Ce texte parfaitement explicite ne souffre aucune interprétation, et la fusion des formalités de l'enregistrement et de la publicité foncière, alléguée par M. [I] au soutien de sa contestation sur le fondement des articles 647 et 657 du code général des impôts, n'y change strictement rien dans le cas présent.
C'est à juste titre par conséquent que le premier juge a débouté M. [I] de sa contestation au titre de la compétence des agents ayant procédé au contrôle et au redressement.
2. Sur la motivation de la décision de redressement de l'administration fiscale
L'administration fiscale propose des termes de comparaison. Il est évident que ces éléments ne peuvent être qu'approchants au regard des faits de la cause, dans la mesure où il est naturellement impossible de trouver une situation exactement identique à celle concernant l'acquisition de M. [I].
Néanmoins, les termes de comparaison proposés par l'administration fiscale apparaissent comme tout à fait pertinents.

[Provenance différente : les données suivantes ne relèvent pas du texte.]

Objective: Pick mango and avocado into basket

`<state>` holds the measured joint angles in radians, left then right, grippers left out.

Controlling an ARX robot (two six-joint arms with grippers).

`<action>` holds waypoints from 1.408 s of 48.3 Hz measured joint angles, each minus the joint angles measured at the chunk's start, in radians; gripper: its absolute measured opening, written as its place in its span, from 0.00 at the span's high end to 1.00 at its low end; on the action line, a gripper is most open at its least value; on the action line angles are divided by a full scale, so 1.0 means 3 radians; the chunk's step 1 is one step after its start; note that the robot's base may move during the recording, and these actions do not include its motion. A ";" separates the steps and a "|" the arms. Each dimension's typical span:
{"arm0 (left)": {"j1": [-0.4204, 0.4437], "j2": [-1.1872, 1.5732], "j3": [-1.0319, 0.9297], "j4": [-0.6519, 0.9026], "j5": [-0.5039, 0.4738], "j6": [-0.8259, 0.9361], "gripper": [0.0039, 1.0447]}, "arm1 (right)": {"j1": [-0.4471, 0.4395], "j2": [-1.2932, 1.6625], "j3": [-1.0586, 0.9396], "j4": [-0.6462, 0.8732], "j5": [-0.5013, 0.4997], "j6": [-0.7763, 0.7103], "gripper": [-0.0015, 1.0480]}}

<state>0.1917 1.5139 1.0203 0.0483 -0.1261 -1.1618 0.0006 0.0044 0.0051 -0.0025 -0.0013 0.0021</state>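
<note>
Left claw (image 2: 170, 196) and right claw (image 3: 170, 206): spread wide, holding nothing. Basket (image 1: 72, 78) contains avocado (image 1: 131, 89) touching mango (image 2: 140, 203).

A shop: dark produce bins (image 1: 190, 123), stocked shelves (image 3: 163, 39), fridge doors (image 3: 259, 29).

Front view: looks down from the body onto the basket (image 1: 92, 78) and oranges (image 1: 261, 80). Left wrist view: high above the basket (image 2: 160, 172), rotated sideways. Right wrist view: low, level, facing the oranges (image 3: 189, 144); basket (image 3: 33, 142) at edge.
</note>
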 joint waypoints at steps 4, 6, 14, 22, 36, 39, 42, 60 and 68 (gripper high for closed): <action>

Il convient de rappeler que la vente SARL BF/[I] a été passée par acte authentique le 10 décembre 2012 concernant un bien immobilier situé dans le [Localité 3], d'une surface de 189,40 m2 pour le seul appartement.
L'administration fiscale a trouvé dans le [Localité 3] trois biens différents vendus entre avril et juin 2012, pour des surfaces proches de celle de l'appartement acquis par M. [I], soit : 157,58 m², 201,40 m² et 190,02 m². Il résulte de ces ventes en 2012 une valeur moyenne du mètre carré de 9057 EUR. Cette valeur, appliquée au seul appartement de M. [I], sans tenir compte des annexes, représente un prix de : 189,40 × 9057 = 1'715'396 EUR (arrondi) comme exactement retenu par l'administration fiscale, laquelle a pertinemment appliqué ensuite un abattement de 10 % étant donné les modalités particulières de cette vente conclue sous le régime du réméré.
Il est facile de comprendre que des transactions de cette importance sur des biens aussi particuliers et rares situés en un lieu précis ne sont pas très nombreuses, d'autant moins sur une période limitée à l'année 2012, moyennant quoi on ne peut pas sérieusement reprocher à l'administration fiscale de n'avoir présenté que trois termes de comparaison. Et quoi qu'il en soit, M. [I] ne produit pour sa part aucun autre élément de comparaison pertinent intéressant l'année 2012 pour un bien similaire à celui qu'il a acquis.
Les motifs ci-dessus conduisent nécessairement à la confirmation du jugement.
Il n'est pas inéquitable que M. [T] [I] supporte ses frais irrépétibles, l'administration fiscale ne formant aucune demande pour elle-même à ce titre.
M. [T] [I] supportera les dépens d'appel.
PAR CES MOTIFS
La cour, statuant publiquement et par arrêt contradictoire,
Confirme le jugement ;
Déboute les parties de leurs autres demandes ;
Condamne M. [T] [I] aux dépens d'appel.